Exercise details
Starting with the line that holds "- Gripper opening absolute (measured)", repeat each line through the last one below, exactly. Pictures stay out.

Data section
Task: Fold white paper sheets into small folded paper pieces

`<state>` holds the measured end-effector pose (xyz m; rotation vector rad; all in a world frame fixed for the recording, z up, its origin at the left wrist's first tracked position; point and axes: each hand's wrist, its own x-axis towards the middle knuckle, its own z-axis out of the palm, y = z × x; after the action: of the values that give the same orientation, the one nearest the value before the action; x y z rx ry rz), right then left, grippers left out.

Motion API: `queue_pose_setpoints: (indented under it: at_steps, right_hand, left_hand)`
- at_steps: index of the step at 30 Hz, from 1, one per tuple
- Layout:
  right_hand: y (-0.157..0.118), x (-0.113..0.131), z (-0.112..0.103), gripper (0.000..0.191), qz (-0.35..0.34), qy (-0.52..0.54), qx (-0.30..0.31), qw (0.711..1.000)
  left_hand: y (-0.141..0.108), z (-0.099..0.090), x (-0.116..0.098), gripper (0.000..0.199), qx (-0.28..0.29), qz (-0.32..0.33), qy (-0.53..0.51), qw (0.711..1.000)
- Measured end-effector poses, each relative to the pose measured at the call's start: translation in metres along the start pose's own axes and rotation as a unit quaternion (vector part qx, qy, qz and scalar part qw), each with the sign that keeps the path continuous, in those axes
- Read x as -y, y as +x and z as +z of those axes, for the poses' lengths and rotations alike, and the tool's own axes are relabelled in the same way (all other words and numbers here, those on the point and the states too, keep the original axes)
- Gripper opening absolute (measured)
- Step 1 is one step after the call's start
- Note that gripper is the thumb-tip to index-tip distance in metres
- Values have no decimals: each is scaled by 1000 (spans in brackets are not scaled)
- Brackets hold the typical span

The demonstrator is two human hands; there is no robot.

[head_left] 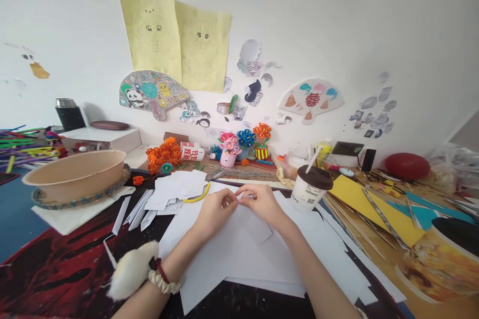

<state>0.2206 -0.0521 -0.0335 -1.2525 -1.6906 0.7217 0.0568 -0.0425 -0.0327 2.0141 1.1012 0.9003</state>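
Observation:
In the head view, my left hand and my right hand meet at the centre with fingertips pinched together. Both grip the top edge of a piece of white paper, whose outline is hard to make out against the larger white sheets beneath. A stack of small white paper pieces lies left of my hands, beside folded paper strips and a yellow curved piece. On my left wrist are a cream scrunchie and a white fluffy ball.
A paper cup with a straw stands right of my hands. At left sits a beige basin. Flower crafts line the back by the wall. Yellow card, wooden sticks and a patterned tub are at right.

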Motion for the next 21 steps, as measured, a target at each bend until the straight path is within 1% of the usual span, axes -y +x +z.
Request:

Result of the exercise
- Gripper opening absolute (measured)
- Step 1 is one step after the call's start
- Note that gripper is the thumb-tip to index-tip distance in metres
- Values have no decimals: each is scaled by 1000 (spans in brackets are not scaled)
- Brackets hold the typical span

The demonstrator is two human hands; there is no robot.

[head_left] 

<state>0.2206 -0.0521 -0.0335 -1.2525 -1.6906 0.7217 0.0568 -0.0425 -0.0327 2.0141 1.1012 0.9003</state>
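Observation:
In the head view, my left hand and my right hand meet at the centre with fingertips pinched together. Both grip the top edge of a piece of white paper, whose outline is hard to make out against the larger white sheets beneath. A stack of small white paper pieces lies left of my hands, beside folded paper strips and a yellow curved piece. On my left wrist are a cream scrunchie and a white fluffy ball.
A paper cup with a straw stands right of my hands. At left sits a beige basin. Flower crafts line the back by the wall. Yellow card, wooden sticks and a patterned tub are at right.
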
Motion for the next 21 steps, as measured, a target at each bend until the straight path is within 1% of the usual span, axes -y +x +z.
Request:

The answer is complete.